Several people looking at the same scatterplot of paired data would disagree how close it was to showing an overall linear trend. The scale that we use could also affect our perception of the data. For these reasons and more we need some kind of objective measure to tell how close our paired data is to being linear. The correlation coefficient achieves this for us.
A few basic facts about r include:
- The value of r ranges from -1 to 1.
- Values of r close to 0 imply that there is little to no linear relationship between the data.
- Values of r close to 1 imply that there is a positive linear relationship between the data. This means that as x increases that y also increases.
- Values of r close to -1 imply that there is a negative linear relationship between the data. This means that as x increases that y decreases.

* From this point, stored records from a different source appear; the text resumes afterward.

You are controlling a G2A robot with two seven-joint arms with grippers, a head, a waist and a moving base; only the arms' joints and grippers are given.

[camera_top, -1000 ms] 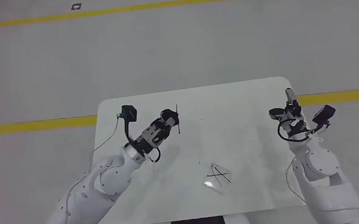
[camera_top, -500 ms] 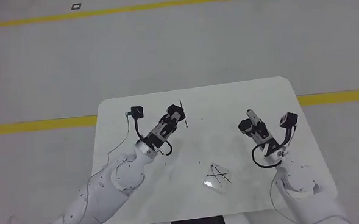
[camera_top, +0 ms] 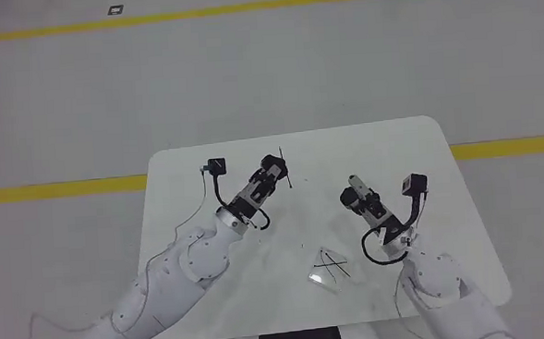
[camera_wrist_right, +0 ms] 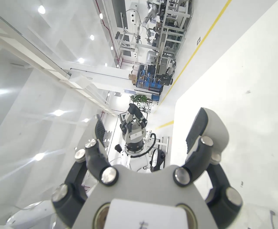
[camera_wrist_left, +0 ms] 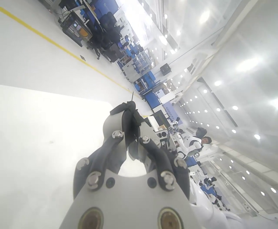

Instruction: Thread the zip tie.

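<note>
A thin black zip tie stands nearly upright above the white table, left of its middle. My left gripper is shut on it. In the left wrist view the black pads press together and the tie's tip pokes out beyond them. My right gripper hovers right of the table's middle, facing the left one with a gap between them. Its fingers stand wide apart around nothing.
A small clear packet with black zip ties on it lies near the table's front edge, between the two arms. Bare tabletop stretches behind and to the right of the grippers.
My right gripper has swung from the table's right edge in toward the middle. My left gripper has shifted a little to the right, still holding the zip tie.
</note>
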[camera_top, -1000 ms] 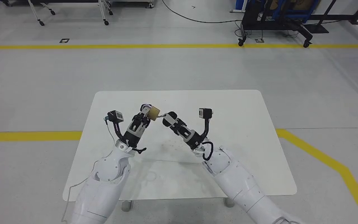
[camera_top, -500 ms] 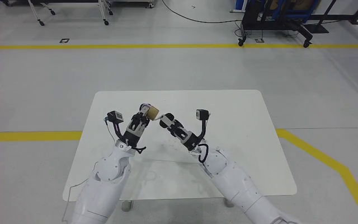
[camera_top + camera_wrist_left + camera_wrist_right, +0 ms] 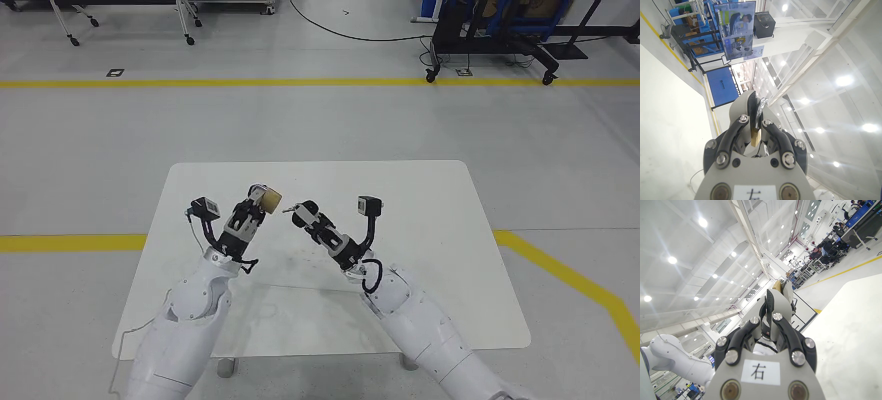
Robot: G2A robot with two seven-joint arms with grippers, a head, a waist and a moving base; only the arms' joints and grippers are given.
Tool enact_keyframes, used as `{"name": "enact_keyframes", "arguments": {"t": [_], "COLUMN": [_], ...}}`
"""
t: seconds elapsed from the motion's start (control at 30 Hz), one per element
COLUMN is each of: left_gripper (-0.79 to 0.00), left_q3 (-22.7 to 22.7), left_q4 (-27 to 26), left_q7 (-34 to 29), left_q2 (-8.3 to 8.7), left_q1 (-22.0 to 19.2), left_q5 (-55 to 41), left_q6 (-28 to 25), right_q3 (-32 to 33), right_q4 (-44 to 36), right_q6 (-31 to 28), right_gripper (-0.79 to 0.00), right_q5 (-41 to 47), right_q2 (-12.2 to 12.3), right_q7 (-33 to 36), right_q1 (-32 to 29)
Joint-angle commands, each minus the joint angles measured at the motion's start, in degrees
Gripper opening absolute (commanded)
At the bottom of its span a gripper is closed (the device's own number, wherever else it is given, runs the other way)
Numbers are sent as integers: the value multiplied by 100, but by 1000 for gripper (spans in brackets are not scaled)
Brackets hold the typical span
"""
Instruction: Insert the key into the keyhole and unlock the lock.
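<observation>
Table (image 3: 440, 250) lies white under your 2 arms, and neither task item rests on it: the work is held in the air above its middle, which I judge leaves both wrists free to tilt against each other. Your left gripper (image 3: 260, 204) is pinched on the brass lock (image 3: 272, 200), carrying it at the fingertips with the body turned toward the other arm. That is presumably to present the keyhole, though the keyhole itself is too small to make out. Your right gripper (image 3: 297, 211) faces it from just beside, pads pressed together on the key (image 3: 288, 209), whose thin tip pokes toward the lock. From above, key and lock look narrowly apart, so insertion is not yet done; you need the blade lined up before pushing
</observation>
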Motion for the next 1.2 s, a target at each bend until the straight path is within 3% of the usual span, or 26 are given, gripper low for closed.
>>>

Slope of the Least Squares Line
The last two items in the above list point us toward the slope of the least squares line of best fit. Recall that the slope of a line is a measurement of how many units it goes up or down for every unit we move to the right. Sometimes this is stated as the rise of the line divided by the run, or the change in y values divided by the change in x values.

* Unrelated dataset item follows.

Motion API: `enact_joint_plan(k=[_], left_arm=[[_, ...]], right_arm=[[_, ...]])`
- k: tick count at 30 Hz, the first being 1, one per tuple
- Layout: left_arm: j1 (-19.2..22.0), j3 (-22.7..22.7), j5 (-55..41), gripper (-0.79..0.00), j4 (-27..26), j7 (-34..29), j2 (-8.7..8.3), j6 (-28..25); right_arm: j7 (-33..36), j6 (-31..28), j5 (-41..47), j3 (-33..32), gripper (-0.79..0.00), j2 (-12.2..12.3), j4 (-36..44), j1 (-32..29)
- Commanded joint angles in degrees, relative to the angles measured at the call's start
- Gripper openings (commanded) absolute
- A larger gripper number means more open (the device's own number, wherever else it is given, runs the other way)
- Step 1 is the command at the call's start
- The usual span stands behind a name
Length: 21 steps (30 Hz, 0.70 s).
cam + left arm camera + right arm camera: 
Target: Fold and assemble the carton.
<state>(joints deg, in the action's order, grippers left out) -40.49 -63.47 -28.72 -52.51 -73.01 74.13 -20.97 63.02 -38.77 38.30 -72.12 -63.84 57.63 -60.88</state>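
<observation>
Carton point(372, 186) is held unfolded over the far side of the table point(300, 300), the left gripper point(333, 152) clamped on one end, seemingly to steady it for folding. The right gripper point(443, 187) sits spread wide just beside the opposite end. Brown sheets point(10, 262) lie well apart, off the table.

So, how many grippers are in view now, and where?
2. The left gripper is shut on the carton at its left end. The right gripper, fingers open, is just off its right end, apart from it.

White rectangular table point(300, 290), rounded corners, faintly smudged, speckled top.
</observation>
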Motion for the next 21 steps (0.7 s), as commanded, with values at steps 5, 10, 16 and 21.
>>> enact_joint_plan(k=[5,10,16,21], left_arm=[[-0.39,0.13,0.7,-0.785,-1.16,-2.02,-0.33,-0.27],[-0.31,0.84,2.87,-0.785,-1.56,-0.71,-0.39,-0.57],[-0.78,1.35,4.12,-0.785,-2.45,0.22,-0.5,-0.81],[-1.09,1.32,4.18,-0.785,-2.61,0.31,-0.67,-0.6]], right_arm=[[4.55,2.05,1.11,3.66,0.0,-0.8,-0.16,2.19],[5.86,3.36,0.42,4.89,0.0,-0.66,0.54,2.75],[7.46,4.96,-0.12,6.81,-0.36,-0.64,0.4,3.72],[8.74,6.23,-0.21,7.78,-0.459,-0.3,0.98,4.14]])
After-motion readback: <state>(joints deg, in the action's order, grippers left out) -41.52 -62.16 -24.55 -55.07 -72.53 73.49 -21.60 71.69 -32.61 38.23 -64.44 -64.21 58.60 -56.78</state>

In general straight lines have slopes that are positive, negative or zero. If we were to examine our least-square regression lines and compare the corresponding values of r, we would notice that every time that our data has a negative correlation coefficient, the slope of the regression line is negative. Similarly, for every time that we have a positive correlation coefficient, the slope of the regression line is positive.

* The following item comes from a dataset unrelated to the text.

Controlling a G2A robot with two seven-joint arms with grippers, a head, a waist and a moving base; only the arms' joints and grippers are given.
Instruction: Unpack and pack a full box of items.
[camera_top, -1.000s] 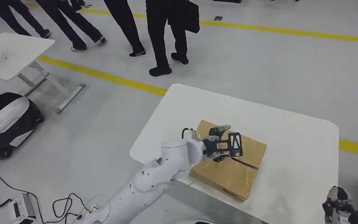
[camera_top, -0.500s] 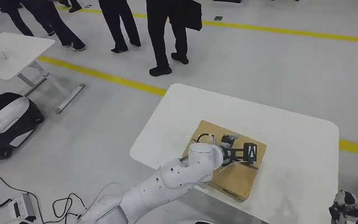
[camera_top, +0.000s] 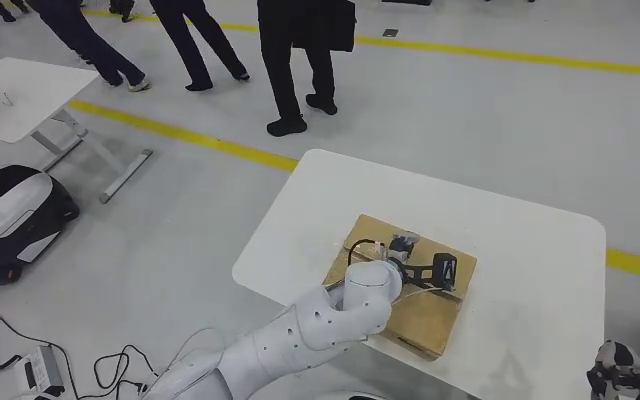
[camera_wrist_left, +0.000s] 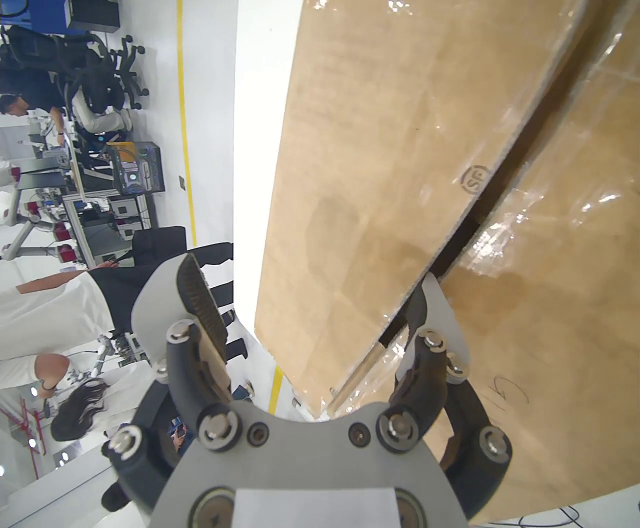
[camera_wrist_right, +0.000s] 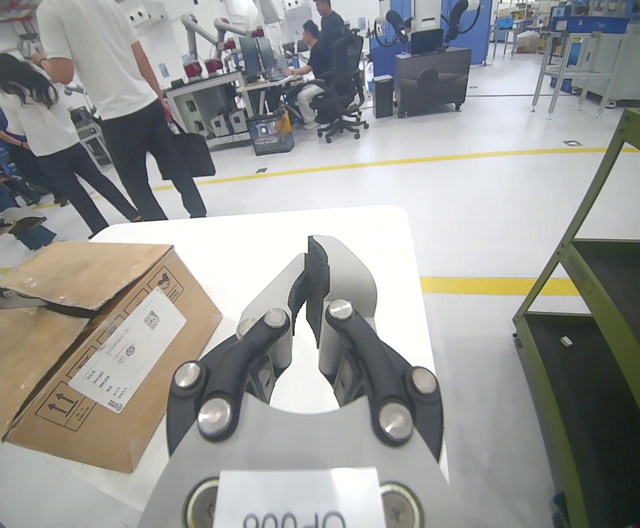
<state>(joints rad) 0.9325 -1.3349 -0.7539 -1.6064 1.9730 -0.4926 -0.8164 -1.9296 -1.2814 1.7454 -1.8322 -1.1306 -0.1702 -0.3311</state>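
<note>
Straddling box flap (camera_wrist_left: 380, 175) | left fingers (camera_wrist_left: 200, 300) spread, one beneath | right fingers (camera_wrist_right: 310, 290) clenched, empty

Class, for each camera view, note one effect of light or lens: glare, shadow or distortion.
Left wrist view: glare glints off the clear tape on the box. Right wrist view: the yellow floor line bows slightly, a wide-lens distortion. Top view: even light on the white table, no glare.

Three views, one box (camera_top: 425, 320)
We look down from above, closely from behind the left gripper (camera_wrist_left: 307, 277), distantly from behind the right gripper (camera_wrist_right: 315, 260).
</note>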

It should be evident from this observation that there is definitely a connection between the sign of the correlation coefficient and the slope of the least squares line. It remains to explain why this is true.
Formula for the Slope
The reason for the connection between the value of r and the slope of the least squares line has to do with the formula that gives us the slope of this line. For paired data (x,y) we denote the standard deviation of the x data by sx and the standard deviation of the y data by sy. The formula for the slope a of the regression line is a = r(sy/sx).
The calculation of a standard deviation involves taking the positive square root of a nonnegative number. As a result, both standard deviations in the formula for the slope must be nonnegative. If we assume that there is some variation in our data, we will be able to disregard the possibility that either of these standard deviations are zero. Therefore the sign of the correlation coeffient will be the same as the sign of the slope of the regression line.